On 5/14/06, Larry Garfield <larry@garfieldtech.com> wrote:
On Saturday 13 May 2006 12:06, Khalid B wrote:
http://jeremy.zawodny.com/blog/archives/002194.html
His main points are:
1. With abstraction layers, performance cannot be gained.
Depends on your performance measurement. Abstraction layers are not about improving system performance; they're about improving developer performance.
We could make Drupal a hundred times faster if we recoded it in hand-tweaked x86 assembler. It would take us a few years to get something even get something marginally useful, but it would be faster because we'd have eliminated a dozen abstraction layers! (PHP, C, SQL, etc.) I'd rather burn a few cycles than a few days or weeks of my time. Hardware costs less than I do.
2. Changing databases is never easy for a large site.
Depends on your codebase, and if you planned ahead.
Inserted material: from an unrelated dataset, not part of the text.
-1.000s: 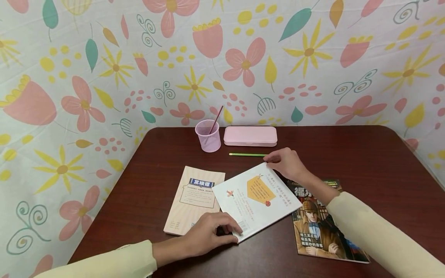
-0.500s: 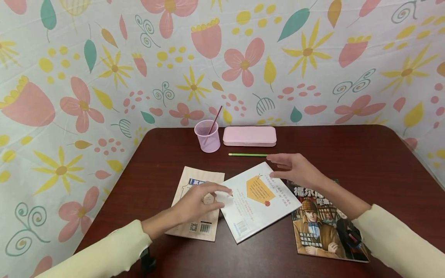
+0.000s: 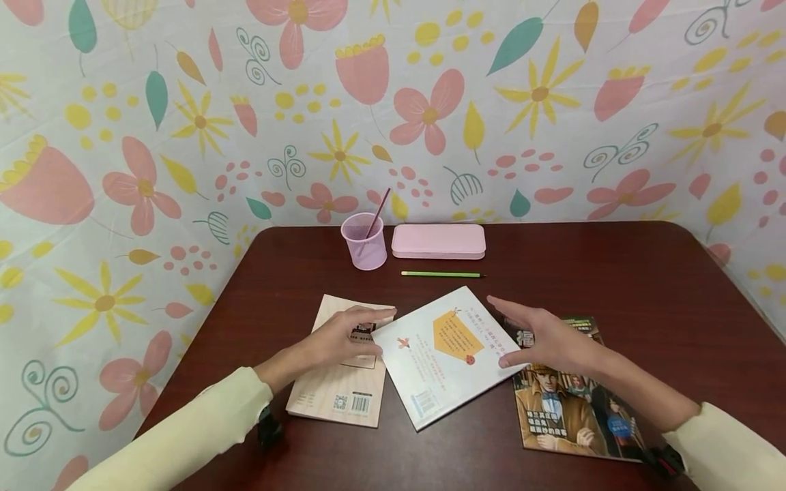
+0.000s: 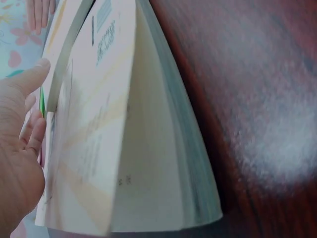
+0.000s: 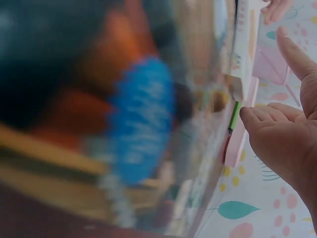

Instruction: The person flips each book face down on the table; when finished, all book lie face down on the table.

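Note:
A white book [image 3: 436,389] lies aslant in the middle of the table in the head view, its left corner over a tan paperback [image 3: 316,392]. My left hand [image 3: 340,337] is above the tan paperback, fingers and thumb spread, near the white book's left corner. Beside the white book's right corner hovers my right hand [image 3: 555,341], with thumb and fingers apart and nothing held. Under it a dark magazine [image 3: 561,423] with a figure in a brown coat is partly hidden. The tan paperback's cover [image 4: 99,129] stands slightly lifted from its pages in the left wrist view.
Behind the books lies a green pencil [image 3: 442,274]. Farther back stand a pink mesh cup [image 3: 368,252] holding a dark red pencil [image 3: 379,210], and a pink pencil case [image 3: 439,241]. A flowered cloth [image 3: 245,150] hangs behind the table [image 3: 645,273].
My left hand has let go of the white book's near corner and moved up and left. The right hand has left its far corner and come down to its right side. The book stays put.

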`<state>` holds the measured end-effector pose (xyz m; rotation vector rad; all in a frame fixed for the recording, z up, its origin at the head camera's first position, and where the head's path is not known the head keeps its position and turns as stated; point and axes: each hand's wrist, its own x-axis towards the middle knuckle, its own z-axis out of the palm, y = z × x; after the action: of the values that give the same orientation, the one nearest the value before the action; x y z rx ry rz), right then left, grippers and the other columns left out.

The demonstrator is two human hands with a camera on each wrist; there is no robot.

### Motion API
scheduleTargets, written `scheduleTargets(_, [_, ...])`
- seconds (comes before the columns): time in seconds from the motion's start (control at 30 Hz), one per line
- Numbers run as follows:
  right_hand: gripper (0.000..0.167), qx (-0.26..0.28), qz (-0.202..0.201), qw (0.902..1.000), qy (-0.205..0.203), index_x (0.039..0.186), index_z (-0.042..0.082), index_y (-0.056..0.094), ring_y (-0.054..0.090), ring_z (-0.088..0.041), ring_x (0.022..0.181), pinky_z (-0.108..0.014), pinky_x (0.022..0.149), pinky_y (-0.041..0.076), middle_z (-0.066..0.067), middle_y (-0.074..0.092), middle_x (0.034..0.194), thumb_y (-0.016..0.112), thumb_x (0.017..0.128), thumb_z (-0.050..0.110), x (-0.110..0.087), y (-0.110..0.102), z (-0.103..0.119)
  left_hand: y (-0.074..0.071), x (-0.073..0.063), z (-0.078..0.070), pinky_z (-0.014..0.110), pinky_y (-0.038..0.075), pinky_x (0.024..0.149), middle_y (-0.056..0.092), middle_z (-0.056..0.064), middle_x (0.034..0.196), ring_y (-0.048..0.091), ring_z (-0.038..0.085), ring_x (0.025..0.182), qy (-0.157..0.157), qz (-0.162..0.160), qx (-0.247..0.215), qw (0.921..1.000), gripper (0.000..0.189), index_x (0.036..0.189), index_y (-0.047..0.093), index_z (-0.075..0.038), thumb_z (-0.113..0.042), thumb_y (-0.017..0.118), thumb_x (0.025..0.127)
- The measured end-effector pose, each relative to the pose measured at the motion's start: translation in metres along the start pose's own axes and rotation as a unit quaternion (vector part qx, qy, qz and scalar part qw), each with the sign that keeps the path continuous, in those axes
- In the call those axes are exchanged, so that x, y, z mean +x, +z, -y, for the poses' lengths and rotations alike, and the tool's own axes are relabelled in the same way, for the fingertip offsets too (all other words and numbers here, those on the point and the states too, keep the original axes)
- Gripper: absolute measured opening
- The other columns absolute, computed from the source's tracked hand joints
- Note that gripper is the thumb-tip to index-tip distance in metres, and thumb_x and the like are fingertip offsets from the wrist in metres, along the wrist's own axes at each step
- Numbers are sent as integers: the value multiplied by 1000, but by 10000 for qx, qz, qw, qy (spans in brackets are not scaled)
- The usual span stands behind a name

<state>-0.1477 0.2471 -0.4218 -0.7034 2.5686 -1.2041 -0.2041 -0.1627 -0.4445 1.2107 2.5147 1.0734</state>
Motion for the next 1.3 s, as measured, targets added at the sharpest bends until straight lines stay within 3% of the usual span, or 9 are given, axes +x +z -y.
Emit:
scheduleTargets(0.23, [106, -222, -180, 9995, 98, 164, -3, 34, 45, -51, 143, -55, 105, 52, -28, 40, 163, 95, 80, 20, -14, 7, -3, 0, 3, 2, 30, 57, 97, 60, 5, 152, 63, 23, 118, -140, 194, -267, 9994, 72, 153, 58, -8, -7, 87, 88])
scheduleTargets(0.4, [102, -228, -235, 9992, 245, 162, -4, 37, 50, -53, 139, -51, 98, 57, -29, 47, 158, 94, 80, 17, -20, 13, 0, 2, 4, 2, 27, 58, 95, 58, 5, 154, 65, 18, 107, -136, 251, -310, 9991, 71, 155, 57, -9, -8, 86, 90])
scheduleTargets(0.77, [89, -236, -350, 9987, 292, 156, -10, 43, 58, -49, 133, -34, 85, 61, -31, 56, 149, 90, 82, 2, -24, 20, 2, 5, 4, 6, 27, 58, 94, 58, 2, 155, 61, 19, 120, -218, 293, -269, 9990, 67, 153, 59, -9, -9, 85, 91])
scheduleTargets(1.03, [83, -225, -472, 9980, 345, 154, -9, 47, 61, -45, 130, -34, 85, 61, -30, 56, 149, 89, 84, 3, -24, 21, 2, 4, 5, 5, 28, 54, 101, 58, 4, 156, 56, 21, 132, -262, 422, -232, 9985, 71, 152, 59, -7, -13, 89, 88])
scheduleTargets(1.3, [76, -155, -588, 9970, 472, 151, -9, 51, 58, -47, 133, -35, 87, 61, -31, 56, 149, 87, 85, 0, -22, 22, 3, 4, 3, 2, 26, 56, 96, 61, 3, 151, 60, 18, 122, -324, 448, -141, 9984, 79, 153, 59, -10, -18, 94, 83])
Let me play devil's advocate here ... The problem with an abstraction layer for the database that we are proposing is that : 1. It is not complete, since engine specific SQL statements can be embedded, and hence portability will be lost in this case. There is a false sense of portability that is there. 2. It is a lowest common denominator thing, and hence is dumbed down. 3. When you want to do things in the backend because you do not want to retreive the data in the middle tier (PHP) and incurr a performance penalty, you often have engine specific syntax (think of UNIX_TIME functions for example, date intervals, ...etc.) End Devil's Advocate mode. I am not against the database creation stuff that Adrian proposed. What I see is that in the future we may move to total abstraction. If we realize that we can no longer optimize for a specific engine without losing portability, OR that we allow it at the risk of losing portability, then we should be fine. The problem is where we are under the illusion that we have something (portability and performance) but we are not.